*** Supplied data Section Begins ***
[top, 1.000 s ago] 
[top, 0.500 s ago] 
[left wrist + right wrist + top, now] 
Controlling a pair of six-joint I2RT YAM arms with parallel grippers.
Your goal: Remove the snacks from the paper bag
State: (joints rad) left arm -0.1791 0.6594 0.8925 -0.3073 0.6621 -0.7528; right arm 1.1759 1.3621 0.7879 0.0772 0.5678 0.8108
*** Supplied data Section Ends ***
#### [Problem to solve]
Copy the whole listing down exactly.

#### [Response box]
[top, 1.000 s ago] 
[top, 0.500 s ago] 
[left wrist + right wrist + top, now] 
Controlling a pair of six-joint I2RT YAM arms with parallel grippers.
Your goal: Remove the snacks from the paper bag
State: (joints rad) left arm -0.1791 0.6594 0.8925 -0.3073 0.6621 -0.7528; right arm 1.1759 1.3621 0.7879 0.0772 0.5678 0.8108

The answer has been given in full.